How Jesus Gives Us Freedom
I have come to believe that there exists a small voice inside each of us that says, “Nobody can tell me what to do.” We, as humans affected by the impact of sin and the fall, want to assert our wills; “my will be done,” says many. When I was a young, stupid teenage boy, my parents forbade me from driving my truck into fields, getting drunk, and partying until the morning dawn. Yet, somehow, I found myself doing exactly that whenever I could get away with it. After one night of having the cops arrive to our field party – the squadron led by my own aunt – and being taken home to face my father at 3:00am, I realized two things. First, I realized that I absolutely hated beer and staying up until 3:00am trying to win over the approval of my peers. Second, I realized that I was doing all of this not out of an enjoyment of doing it, but as a way to say, “I am my own boss. I won’t be told what to do by anyone.” I had become a slave to my own desire to be my own boss because I was treating God as if he was just some big boss sitting on a throne of rules and laws rather than being a loving father to me. What I really needed was to have my heart captured by something that required me losing some of my freedoms.
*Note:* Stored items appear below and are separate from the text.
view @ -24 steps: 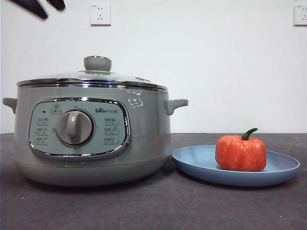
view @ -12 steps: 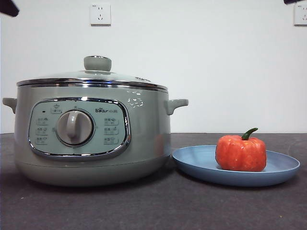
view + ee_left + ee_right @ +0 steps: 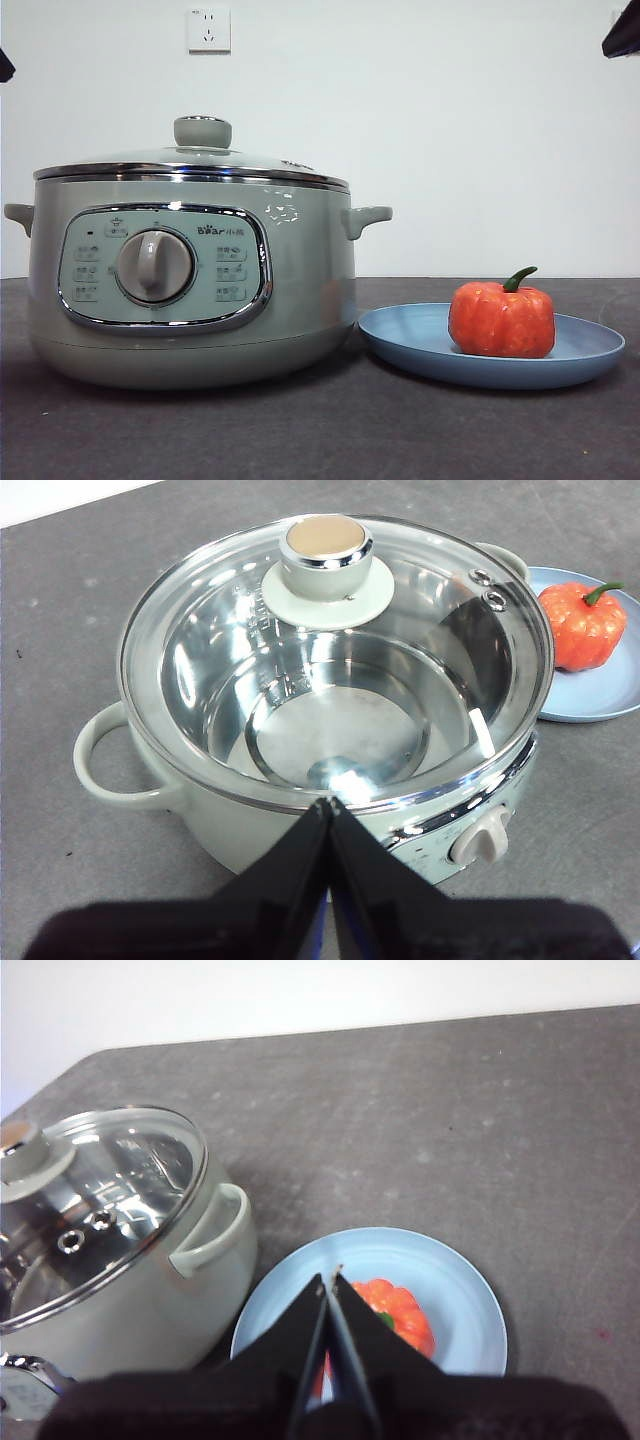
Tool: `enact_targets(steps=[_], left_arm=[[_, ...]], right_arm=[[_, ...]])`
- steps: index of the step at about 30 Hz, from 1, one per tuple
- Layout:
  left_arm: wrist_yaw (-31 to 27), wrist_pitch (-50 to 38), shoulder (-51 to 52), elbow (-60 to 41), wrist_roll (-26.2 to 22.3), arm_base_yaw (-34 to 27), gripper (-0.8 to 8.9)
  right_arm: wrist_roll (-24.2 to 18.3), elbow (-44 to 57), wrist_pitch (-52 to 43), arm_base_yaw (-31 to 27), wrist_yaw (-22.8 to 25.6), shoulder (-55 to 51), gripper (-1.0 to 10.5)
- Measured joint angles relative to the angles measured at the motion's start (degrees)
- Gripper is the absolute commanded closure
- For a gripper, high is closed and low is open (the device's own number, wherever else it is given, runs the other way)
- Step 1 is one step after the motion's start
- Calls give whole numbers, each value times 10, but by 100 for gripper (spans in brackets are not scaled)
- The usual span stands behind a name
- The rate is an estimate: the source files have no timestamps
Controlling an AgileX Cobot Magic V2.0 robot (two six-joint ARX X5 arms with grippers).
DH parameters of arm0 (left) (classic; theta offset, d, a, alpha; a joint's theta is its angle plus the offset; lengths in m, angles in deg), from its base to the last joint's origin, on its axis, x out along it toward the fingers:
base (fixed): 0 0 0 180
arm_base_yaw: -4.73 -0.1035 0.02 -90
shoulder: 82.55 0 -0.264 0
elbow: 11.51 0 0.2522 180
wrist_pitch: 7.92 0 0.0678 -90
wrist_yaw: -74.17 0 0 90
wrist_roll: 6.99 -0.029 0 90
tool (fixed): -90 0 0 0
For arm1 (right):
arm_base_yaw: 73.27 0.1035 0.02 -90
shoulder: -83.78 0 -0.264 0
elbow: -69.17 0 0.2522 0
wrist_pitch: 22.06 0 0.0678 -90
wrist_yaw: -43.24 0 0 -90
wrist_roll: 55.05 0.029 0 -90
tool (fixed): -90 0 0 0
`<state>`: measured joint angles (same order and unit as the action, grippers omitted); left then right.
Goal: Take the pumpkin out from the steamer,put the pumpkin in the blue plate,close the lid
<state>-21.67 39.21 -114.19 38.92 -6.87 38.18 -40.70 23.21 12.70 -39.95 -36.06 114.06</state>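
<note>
Sage-green steamer (image 3: pixel 190 290), orange-red pumpkin (image 3: pixel 501 318), light blue plate (image 3: pixel 420 345)

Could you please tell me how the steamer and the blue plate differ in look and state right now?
The steamer is a tall, deep sage-green pot with a chrome rim; the blue plate is shallow, matte and light blue. The steamer is closed under its glass lid and looks empty through the glass, while the blue plate lies open and holds the pumpkin. The steamer has side handles and a dial; the blue plate is plain. Both are round and rest side by side on the table.
</note>
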Motion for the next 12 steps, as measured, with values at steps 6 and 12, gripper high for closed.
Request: enact_targets(steps=[6,12], left_arm=[[0,0,1,0,1,0,817],[15,23,63,0,1,-18,817]], right_arm=[[0,0,23,0,0,0,963],[0,0,42,0,0,0,963]])
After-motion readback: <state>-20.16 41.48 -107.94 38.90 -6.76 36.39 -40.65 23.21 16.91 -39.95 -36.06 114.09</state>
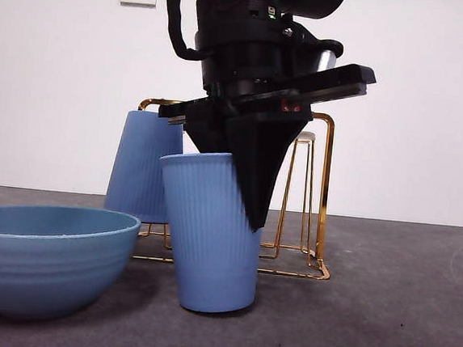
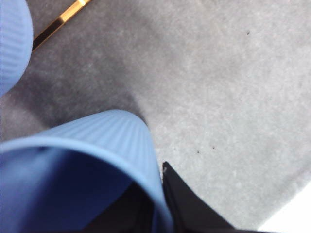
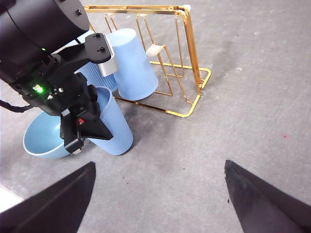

Jesus gives us that portal to a loving relationship with God – a relationship built upon the foundation not of rules and laws, but of love and the desire for us to be truly free. Remember, a real loving relationship is where both parties give up some of their freedoms for each other, where both pirates say, “I will adjust for you; I will change for you; I will sacrifice for you; I will give up my freedoms for you.” And God did just that. By incarnating into this world and dying on a cross for us, God said, “I will adjust for you; I will change for you; I will sacrifice for you; I will give up my freedoms for you.” Jesus is the only God who has ever said this in the history of all world religions and by sacrificing for him and adjusting to his design for your life, you will finally be set free.
So the next time you engage with others, especially in today’s political environment, remember that freedom is more than just having no restrictions. Consider carefully what is worth sacrificing for the better good of your fellow brothers and sisters. God has done so for us, so let us in response build his kingdom here with that same attitude.